4. Make a long-term commitment. One-time transactions may feel good to the giver, but profits from community investment don’t accrue short term, and they rarely lead to sustainability. Are you ready to participate in Palestinian community development for the long haul?
5. Work collectively. No one investor can solve community problems alone. Are you willing to combine your investment with others’ investments in order to capitalise the Palestinian community? One way to do this is through a philanthropic organisation such as Dalia Association, Palestine’s only community foundation.
Saeeda Mousa, director of Dalia Association, took me to Zawiya, a village of about 5,500 residents on 23,000 dunams in Salfit Governorate to see one of Dalia’s community investments. As the road from Ramallah twisted and turned for nearly an hour, I left pieces of my stomach in each Israeli settlement and in each Palestinian village we passed. But it was worth it when I sat with community members and we started talking.
Dalia had already worked intimately with the village, implementing a small-grants programme that empowers community members to decide which of their own community groups to fund and to hold those community groups accountable. It made sense, then, for Zawiya to be a pilot site for Dalia’s “village funds” concept – a kind of resource bank into which local residents, the private sector, and the diaspora could invest in community-led development.
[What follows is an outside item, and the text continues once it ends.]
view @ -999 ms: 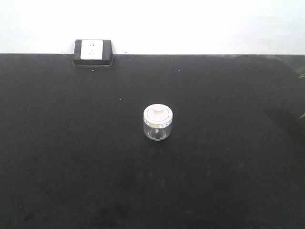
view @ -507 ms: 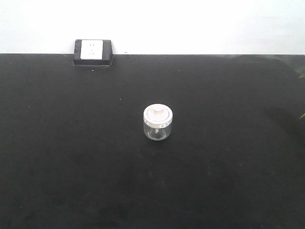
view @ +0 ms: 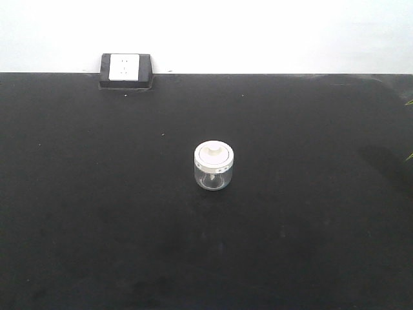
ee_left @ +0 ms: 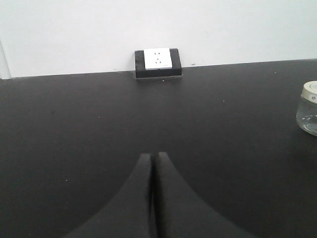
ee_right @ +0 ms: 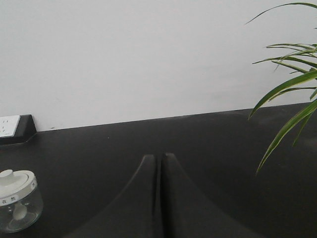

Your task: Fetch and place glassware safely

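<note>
The jar (view: 213, 166) stood upright on the black table (view: 97, 213), lid on, well in front of the wall socket (view: 124, 69). The left gripper (ee_left: 152, 157) was clenched empty, jar off to its right. The right gripper (ee_right: 159, 157) was likewise clenched, jar to its left, plant leaves (ee_right: 290, 94) opposite.
</note>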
The first contribution of $2,500 came from The Abraaj Group, headquartered in Dubai, which maintains a “company fund” with Dalia Association. That first contribution was a vote of confidence, but it still took more than a year to inspire enough trust to raise more. The next $400 came from Adam, a local Zawiya resident who wanted to be part of launching the new idea. Then Ismail, a Zawiya native living in Brazil, added $1,000 to leverage more funds, and that was followed by a $1,000 contribution from Abdul Qader Mustafa Abu Naba’a, a philanthropist originally from Zawiya who now lives in Jordan. When Adam submitted the idea to Dalia’s philanthropy contest and was one of three winners, it brought another $1,000 to the Zawiya Village Fund. This example demonstrates that “community investment” means both investment in the community and investment by the community. It’s a model that values the financial contribution of investors and the sweat equity of local community workers. They become true partners in the success of their joint venture.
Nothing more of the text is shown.